To implement the Patient Safety Act, the Department of Health and Human Services issued the Patient Safety and Quality Improvement final rule (Patient Safety Rule, PDF file, 760 KB. PDF Help). The Patient Safety Act and the Patient Safety Rule authorize the creation of PSOs to improve safety and quality through the collection and analysis of data on patient events.
PSOs are organizations that share the goal of improving the safety and quality of health care delivery. Organizations that are eligible to become PSOs include: public or private entities, profit or not-for-profit entities, provider entities such as hospital chains, and other entities that establish special components to serve as PSOs.

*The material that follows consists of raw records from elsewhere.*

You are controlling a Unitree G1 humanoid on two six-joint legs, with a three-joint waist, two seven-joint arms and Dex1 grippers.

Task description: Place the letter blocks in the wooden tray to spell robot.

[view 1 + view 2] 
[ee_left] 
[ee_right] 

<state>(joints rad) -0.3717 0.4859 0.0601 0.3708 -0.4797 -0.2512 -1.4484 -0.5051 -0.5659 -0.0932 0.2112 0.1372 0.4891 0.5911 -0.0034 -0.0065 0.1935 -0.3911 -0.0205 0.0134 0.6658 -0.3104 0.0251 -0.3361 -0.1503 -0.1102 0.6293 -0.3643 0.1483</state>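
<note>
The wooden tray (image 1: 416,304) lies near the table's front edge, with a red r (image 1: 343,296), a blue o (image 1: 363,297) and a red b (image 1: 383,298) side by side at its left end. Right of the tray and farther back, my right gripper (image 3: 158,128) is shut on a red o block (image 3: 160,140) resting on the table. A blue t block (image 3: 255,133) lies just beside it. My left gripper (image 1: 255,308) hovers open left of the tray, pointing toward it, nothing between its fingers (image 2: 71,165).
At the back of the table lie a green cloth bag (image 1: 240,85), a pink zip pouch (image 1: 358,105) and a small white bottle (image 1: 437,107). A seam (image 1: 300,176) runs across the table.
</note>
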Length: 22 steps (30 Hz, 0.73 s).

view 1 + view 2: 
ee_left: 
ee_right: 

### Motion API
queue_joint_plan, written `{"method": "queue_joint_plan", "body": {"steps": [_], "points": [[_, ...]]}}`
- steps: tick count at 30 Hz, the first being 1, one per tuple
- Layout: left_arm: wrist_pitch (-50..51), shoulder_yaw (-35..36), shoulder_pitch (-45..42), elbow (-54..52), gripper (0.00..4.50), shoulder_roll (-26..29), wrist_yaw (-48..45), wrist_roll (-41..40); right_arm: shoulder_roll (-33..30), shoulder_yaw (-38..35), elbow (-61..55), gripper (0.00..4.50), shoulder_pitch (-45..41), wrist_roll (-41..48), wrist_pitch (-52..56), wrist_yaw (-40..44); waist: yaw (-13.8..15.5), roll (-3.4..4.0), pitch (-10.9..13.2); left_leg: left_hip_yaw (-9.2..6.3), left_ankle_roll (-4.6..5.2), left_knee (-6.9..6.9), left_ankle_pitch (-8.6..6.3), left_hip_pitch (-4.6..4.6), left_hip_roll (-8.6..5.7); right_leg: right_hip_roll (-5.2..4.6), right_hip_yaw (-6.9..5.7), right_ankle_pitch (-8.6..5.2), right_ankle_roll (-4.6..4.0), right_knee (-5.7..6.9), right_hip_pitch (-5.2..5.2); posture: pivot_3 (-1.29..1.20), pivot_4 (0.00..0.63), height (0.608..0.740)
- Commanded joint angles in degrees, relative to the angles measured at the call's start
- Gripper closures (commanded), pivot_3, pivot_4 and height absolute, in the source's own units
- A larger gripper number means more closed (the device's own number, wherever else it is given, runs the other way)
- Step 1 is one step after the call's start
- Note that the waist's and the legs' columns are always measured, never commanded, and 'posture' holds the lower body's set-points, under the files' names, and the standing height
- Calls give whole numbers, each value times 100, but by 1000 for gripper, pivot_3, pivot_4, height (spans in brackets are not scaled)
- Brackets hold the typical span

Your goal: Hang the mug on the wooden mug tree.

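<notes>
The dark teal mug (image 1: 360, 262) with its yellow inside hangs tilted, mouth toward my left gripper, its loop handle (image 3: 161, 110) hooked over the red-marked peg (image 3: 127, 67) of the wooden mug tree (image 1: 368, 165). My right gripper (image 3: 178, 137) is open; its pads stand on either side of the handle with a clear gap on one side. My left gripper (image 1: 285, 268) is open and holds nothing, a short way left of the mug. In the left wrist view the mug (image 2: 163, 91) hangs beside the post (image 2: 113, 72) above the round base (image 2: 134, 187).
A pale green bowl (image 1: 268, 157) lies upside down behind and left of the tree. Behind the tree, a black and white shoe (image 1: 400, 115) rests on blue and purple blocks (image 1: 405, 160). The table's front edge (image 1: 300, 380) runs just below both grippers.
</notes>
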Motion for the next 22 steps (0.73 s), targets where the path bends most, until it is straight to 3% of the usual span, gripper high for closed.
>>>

By providing both privilege and confidentiality, PSOs create a secure environment where clinicians and health care organizations can collect, aggregate, and analyze data that enable the identification and reduction of risks and hazards associated with patient care.
Background
Clinicians and other people interested in patient safety may wonder what led to the creation of PSOs. To answer this question, it is helpful to look to the past.
In the past, individual facilities and states have encouraged clinicians to report patient safety events. However, two major impediments have stood in the way of collecting enough representative data to make significant improvement:
- Fear of disclosure: Physicians and other clinicians traditionally have been reluctant to participate in peer review of patient safety events for fear of legal liability, professional sanctions, or injury to their reputations.
- Isolated data: Patient safety event reports traditionally have not been standardized to allow aggregation of data and sharing across different institutions. An insufficient number of reports have made it difficult to identify and mitigate underlying patterns of causal factors.